Die kunsthandwerkliche Tradition zur Herstellung der Epitaphien wurde 2018 in das Bayerische Landesverzeichnis des immateriellen Kulturerbes aufgenommen. Die einmalige Ausdrucksform der Sepulkralkultur entstand einerseits aus dem Bedürfnis, auf dem witterungsempfindlichen Sandstein der Grabsteine überdauernde Zeichen anzubringen sowie andererseits aus dem überragenden handwerklichen Können der Nürnberger Rotschmiede.
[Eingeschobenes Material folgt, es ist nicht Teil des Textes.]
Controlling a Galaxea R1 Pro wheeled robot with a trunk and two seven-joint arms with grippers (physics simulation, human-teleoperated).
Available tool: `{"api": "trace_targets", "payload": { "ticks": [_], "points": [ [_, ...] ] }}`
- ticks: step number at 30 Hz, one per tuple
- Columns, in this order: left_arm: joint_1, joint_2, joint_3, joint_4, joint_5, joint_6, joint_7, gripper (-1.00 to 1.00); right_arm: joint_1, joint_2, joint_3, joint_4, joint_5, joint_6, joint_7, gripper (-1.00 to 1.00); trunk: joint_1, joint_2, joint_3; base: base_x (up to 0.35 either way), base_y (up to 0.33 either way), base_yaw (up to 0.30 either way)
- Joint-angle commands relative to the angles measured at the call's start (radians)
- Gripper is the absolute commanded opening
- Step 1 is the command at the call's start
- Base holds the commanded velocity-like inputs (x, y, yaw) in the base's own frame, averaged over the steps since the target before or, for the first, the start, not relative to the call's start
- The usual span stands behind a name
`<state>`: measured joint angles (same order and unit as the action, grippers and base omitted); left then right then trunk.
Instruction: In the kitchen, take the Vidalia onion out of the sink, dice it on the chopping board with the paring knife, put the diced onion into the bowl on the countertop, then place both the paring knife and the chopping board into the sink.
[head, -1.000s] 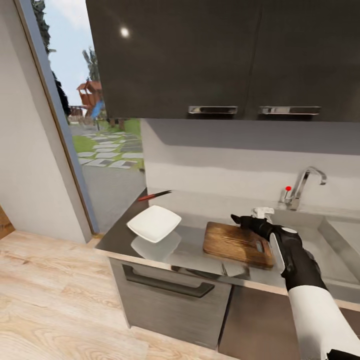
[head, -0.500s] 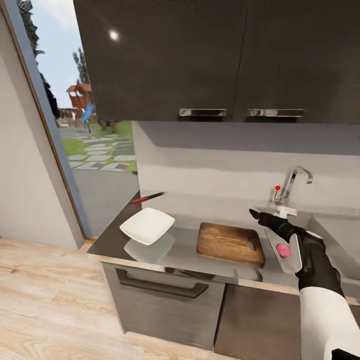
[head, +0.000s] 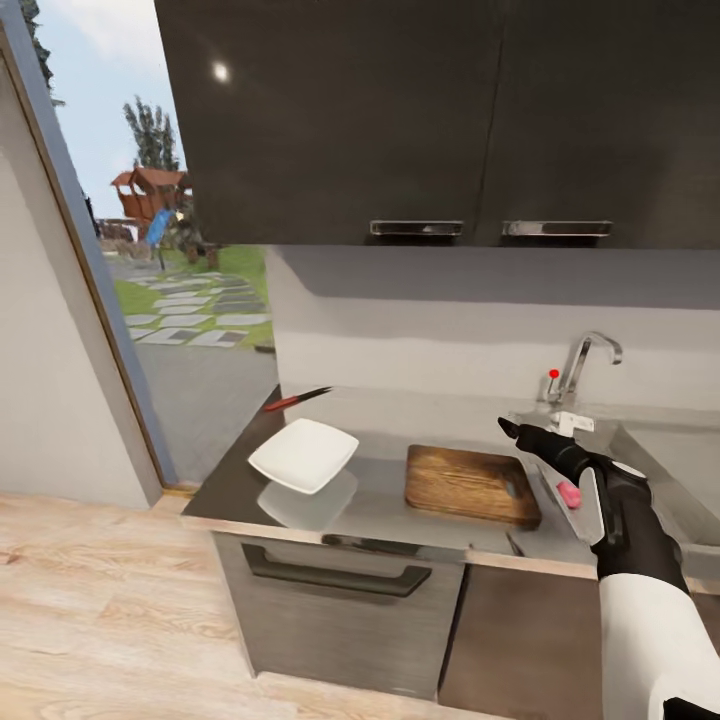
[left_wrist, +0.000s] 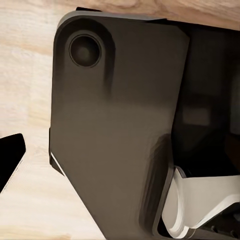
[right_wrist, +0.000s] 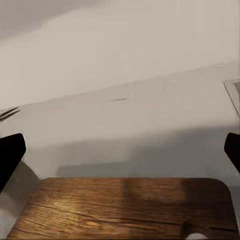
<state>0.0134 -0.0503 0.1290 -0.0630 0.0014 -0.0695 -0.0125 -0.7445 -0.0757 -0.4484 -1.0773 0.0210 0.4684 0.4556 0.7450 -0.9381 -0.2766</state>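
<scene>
From the head camera you get the glossy grey bench (head: 390, 500) with the square white bowl (head: 304, 455) near its left end, the red-handled paring knife (head: 297, 399) at its back left corner, the rounded wooden chopping board (head: 471, 485) mid-bench and the steel sink (head: 640, 470) at its right end. Your right wrist camera gives the board's grain (right_wrist: 125, 207) close up. Your right gripper (head: 513, 430) is stretched over the board's right end, jaws spread and empty; your left jaws, I cannot tell.

Open hand (right_wrist: 120, 152) above chopping board (right_wrist: 125, 207)
</scene>
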Motion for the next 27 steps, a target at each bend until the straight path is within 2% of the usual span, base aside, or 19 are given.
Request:
{"api": "trace_targets", "payload": {
  "ticks": [1, 10, 13, 15, 19, 27],
  "points": [
    [0.0, 0.0, 0.006, -0.001, 0.0, -0.001, -0.001, 1.0, -0.001, 0.001, -0.003, -0.001, 0.003, 0.006, 0.006, 1.0, 0.0, -0.001, -0.001, 0.0, 0.279, -0.004],
    [0.0, 0.0, 0.006, -0.001, 0.0, -0.001, -0.001, 1.0, -0.001, -0.004, -0.003, -0.002, 0.005, 0.007, 0.003, 1.0, 0.0, -0.001, -0.001, 0.0, 0.291, -0.001],
    [-0.006, -0.016, 0.006, -0.005, 0.004, 0.0, 0.0, 1.0, -0.018, -0.021, 0.014, -0.019, 0.006, 0.006, 0.005, 1.0, 0.0, -0.001, -0.001, 0.0, 0.0, 0.0],
    [-0.006, -0.016, 0.006, -0.005, 0.004, 0.0, 0.0, 1.0, -0.029, -0.032, 0.025, -0.03, 0.007, 0.006, 0.005, 1.0, 0.0, -0.001, -0.001, 0.0, 0.0, 0.0],
    [-0.006, -0.021, 0.006, -0.005, 0.005, -0.005, 0.0, 1.0, -0.052, -0.054, 0.023, -0.052, 0.008, 0.007, 0.007, 1.0, 0.0, -0.001, -0.001, 0.0, 0.059, 0.0],
    [-0.006, -0.027, 0.006, -0.005, 0.004, -0.02, 0.0, 1.0, -0.055, -0.099, 0.025, -0.097, 0.01, 0.046, 0.008, 1.0, 0.0, -0.001, -0.001, 0.0, 0.267, -0.053]
  ]
}}
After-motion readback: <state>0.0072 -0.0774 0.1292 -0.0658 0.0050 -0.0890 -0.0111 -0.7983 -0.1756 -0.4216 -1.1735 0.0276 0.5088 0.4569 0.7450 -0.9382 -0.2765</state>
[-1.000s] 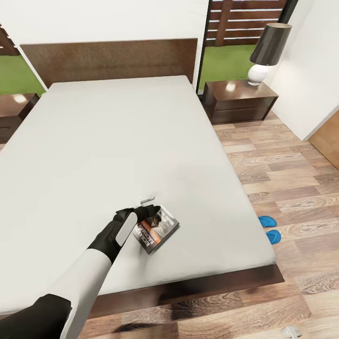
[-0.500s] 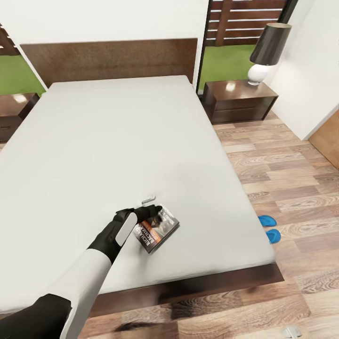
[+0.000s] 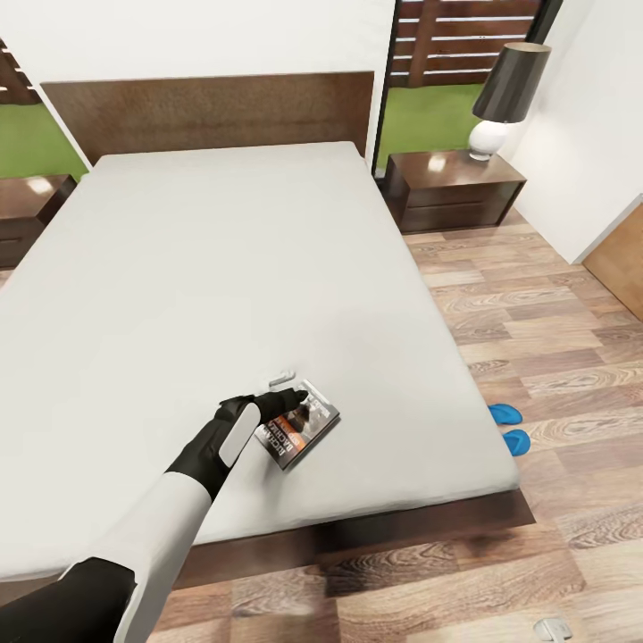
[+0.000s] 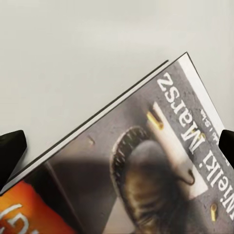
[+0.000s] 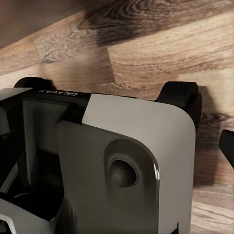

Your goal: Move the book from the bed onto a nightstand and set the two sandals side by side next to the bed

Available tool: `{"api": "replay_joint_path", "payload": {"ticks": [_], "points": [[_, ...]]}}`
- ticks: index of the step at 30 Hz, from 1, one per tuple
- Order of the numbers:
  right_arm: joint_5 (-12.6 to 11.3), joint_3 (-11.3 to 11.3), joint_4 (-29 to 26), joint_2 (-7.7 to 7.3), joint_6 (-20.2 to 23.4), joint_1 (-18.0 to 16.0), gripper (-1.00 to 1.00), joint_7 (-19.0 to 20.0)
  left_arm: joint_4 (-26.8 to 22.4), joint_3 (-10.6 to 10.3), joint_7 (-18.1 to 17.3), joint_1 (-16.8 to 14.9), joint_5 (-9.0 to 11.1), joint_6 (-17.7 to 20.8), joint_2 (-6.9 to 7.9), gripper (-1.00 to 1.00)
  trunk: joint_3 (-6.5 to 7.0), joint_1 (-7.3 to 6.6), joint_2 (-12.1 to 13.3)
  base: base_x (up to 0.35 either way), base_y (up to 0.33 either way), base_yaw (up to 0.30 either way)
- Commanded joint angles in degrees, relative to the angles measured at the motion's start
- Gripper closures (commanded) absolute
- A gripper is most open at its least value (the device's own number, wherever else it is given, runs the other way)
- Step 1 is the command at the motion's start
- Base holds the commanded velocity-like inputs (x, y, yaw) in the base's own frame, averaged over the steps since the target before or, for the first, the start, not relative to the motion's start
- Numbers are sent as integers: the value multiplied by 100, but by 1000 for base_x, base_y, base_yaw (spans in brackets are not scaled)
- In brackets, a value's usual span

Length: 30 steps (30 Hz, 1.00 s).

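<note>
Left gripper [image 3: 288, 391]: jaws spread wide, fingertips [image 4: 10, 148] straddling the book [image 3: 298, 425] without clamping it. Book: flat on the bed [image 3: 179, 268], near the foot edge. Two sandals [image 3: 509, 427]: floor beside the bed's foot corner

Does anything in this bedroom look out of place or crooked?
Yes. The book lies askew near the bed's foot, under the left gripper. The two sandals lie on the floor beside the bed.
</note>
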Motion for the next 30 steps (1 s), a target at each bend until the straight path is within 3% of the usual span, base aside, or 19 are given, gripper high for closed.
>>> {"api": "replay_joint_path", "payload": {"ticks": [1,30], "points": [[10,-42,3,1,25,-2,-100,26,-8,-17,60,0,59,20,3,-100,-3,0,-2,0,0,0],[10,-42,3,-1,25,-2,-100,26,-8,-17,59,3,59,18,3,-100,-3,0,-2,-43,0,0]]}}
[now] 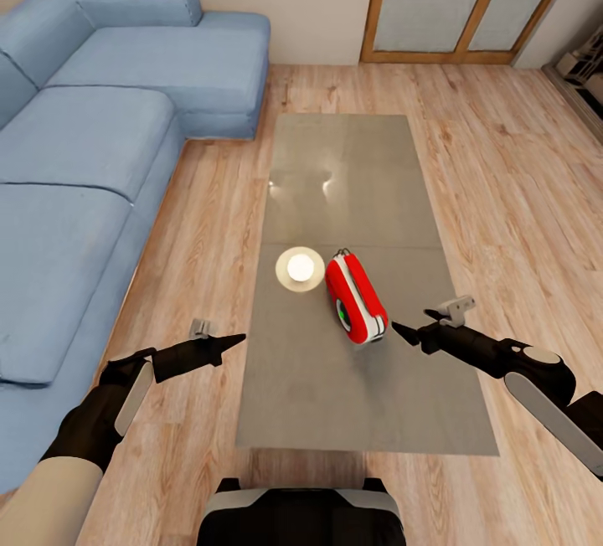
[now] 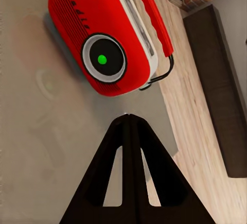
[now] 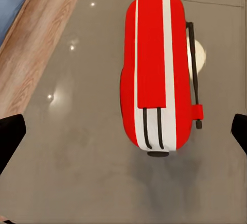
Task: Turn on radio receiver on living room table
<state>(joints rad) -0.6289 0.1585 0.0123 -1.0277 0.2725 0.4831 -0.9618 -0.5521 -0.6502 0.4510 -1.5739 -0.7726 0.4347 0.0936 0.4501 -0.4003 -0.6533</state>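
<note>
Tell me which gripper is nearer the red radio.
Right. The right gripper hovers just beside the radio, fingers spread. The left gripper is farther off, past the table edge, shut.

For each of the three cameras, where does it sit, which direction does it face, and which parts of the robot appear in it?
Head view: high on the robot, facing forward and down over the table; both arms and the base show.
Left wrist view: on the left arm, facing the radio receiver dial; shut left end effector shows.
Right wrist view: on the right arm, facing the radio's top; open fingertips at the edges.
All three share the radio.
</note>
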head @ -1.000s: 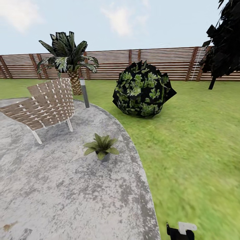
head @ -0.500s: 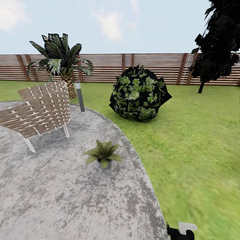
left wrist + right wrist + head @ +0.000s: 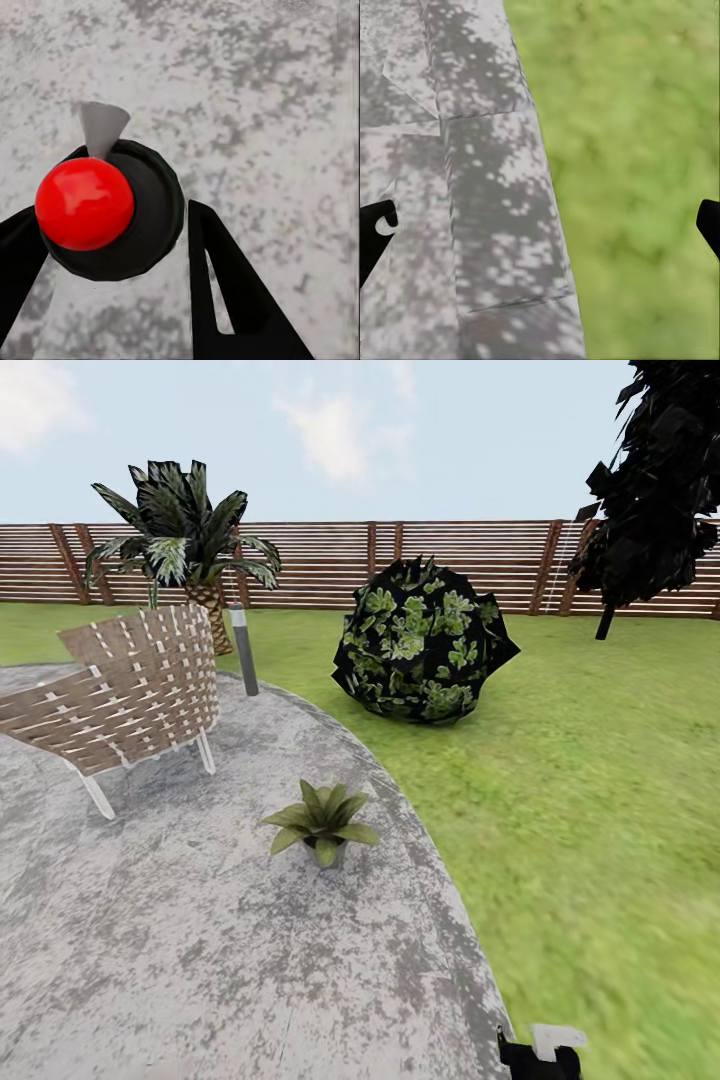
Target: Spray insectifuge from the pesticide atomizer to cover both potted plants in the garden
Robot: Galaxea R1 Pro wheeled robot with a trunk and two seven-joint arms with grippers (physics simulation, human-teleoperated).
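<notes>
Outdoors, a garden is seen from the head view. One potted plant [image 3: 322, 826], a low rosette of pointed green leaves in a small grey pot, stands on a mottled grey stone patio [image 3: 180, 950], near the patio's curved edge where it meets the lawn [image 3: 590, 810]. A woven brown chair [image 3: 120, 695] is set on the patio well apart from the plant, with a slim grey post light [image 3: 244, 651] beside it. Behind these, a palm [image 3: 185, 545] and a big round dark bush [image 3: 420, 640] are seen before a slatted wooden fence [image 3: 450, 565]. A dark tree [image 3: 650, 490] rises at the far right.

At the bottom edge of the head view, the right claw [image 3: 540, 1052] is glimpsed as a black shape with a white tip. In the right wrist view, its two black fingers [image 3: 375, 229] are spread wide apart over the patio's border and the grass, with nothing between them.

In the left wrist view, the left claw [image 3: 112, 247] is clenched around the pesticide atomizer [image 3: 142, 225], a dark rounded bottle with a red ball on top and a grey cone nozzle, held above the patio.
</notes>
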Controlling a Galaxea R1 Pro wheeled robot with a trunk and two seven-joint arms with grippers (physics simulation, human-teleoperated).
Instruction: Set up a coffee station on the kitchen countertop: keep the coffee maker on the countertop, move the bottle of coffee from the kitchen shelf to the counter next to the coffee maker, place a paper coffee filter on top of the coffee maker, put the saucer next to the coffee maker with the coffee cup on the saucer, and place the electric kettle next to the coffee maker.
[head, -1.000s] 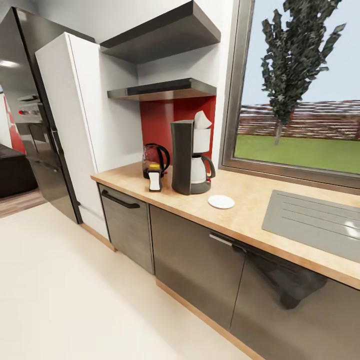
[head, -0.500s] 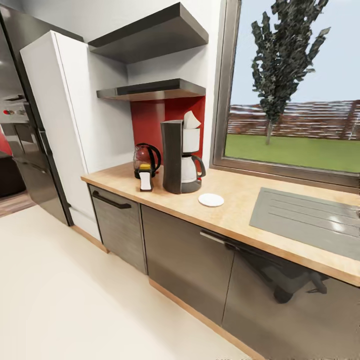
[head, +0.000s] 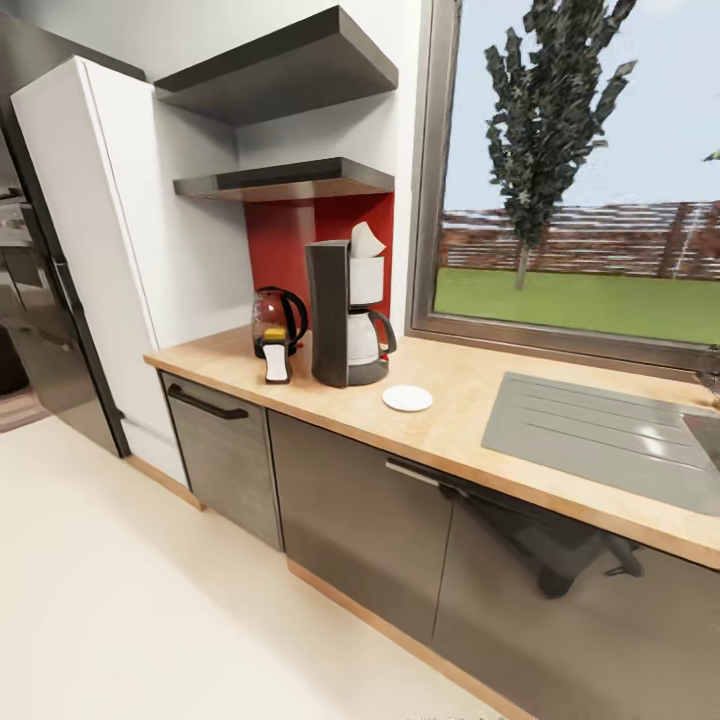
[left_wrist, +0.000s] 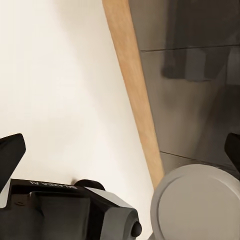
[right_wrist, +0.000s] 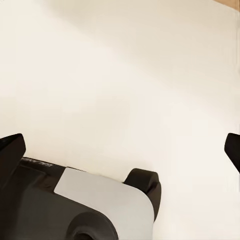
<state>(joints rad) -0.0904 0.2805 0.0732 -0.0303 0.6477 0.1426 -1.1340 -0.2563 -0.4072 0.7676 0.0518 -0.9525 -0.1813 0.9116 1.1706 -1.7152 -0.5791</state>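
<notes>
Both grippers spread wide w/ nothing held; fetch coffee cup, approach saucer (head: 407, 398) by coffee maker (head: 340, 315) squarely

Black coffee maker (head: 332, 315), white saucer (head: 407, 398), light wood countertop (head: 470, 420), seemingly reddish kettle (head: 273, 320).

We look across a pale cream floor (head: 130, 600) toward a light wooden worktop (head: 470, 425) over glossy grey cabinets (head: 360, 520) with a wooden plinth. Two dark floating shelves (head: 290, 180) hang above a red backsplash (head: 280, 250). A tall white cabinet (head: 110, 250) adjoins a dark refrigerator (head: 45, 350). A large window (head: 580, 190) shows a tree, lawn and fence; a grey drainboard (head: 600, 440) sits beneath.
</notes>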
Mit einem Epitaph versahen nicht nur sozial privilegierte Personen ihre Gräber. Von Anfang an gab es auf dem Gräberfeld keine abgegrenzten Areale für die begüterte patrizische Oberschicht, vielmehr lassen sich aus den individuell gestalteten Grabtafeln die unterschiedlichsten Berufe und Tätigkeiten ablesen. Gerade die Handwerker setzten sich mit ihren Werkzeugen oder auch Produkten ins Bild, wodurch die Bronzeepitaphien wichtige Quellen der Handwerksgeschichte und der materiellen Kultur sind. Auch über die Sozial- und Mentalitätsgeschichte sowie die Kunstgeschichte lassen sich zahlreiche anschauliche Erkenntnisse gewinnen. Die Bronzeepitaphien auf dem Johannisfriedhof, dem Rochusfriedhof und dem Friedhof in Wöhrd (die im Zweiten Weltkrieg zerstört wurden) sind im 16. und frühen 17. Jahrhundert von dem Mediziner Michael Rötenbeck (1568–1623) untersucht worden. 1682 erfasste Christoph Friedrich Gugel sie erstmals komplett und brachte sein Ergebnis zum Druck.[4] 1736 erschien das Werk des Altdorfer Gelehrten Johann Martin Trechsel, genannt Großkopf, das die Grabstätten auf dem Johannisfriedhof, in der Johanniskirche und der Holzschuherkapelle behandelte.[5] Eine systematische, digital zugängliche und wissenschaftliche Bestandsaufnahme der unter Einzeldenkmalschutz stehenden, tausenden historischen Epitaphien auf dem Johannis- und Rochusfriedhof fehlt bis heute. Zahlreiche Epitaphien sind durch Kriegseinwirkung, Vandalismus oder Materialschäden in ihrem Bestand gefährdet. Ein Verein[6] und eine Stiftung[7] widmen sich dem Fortbestand der Kulturfriedhöfe.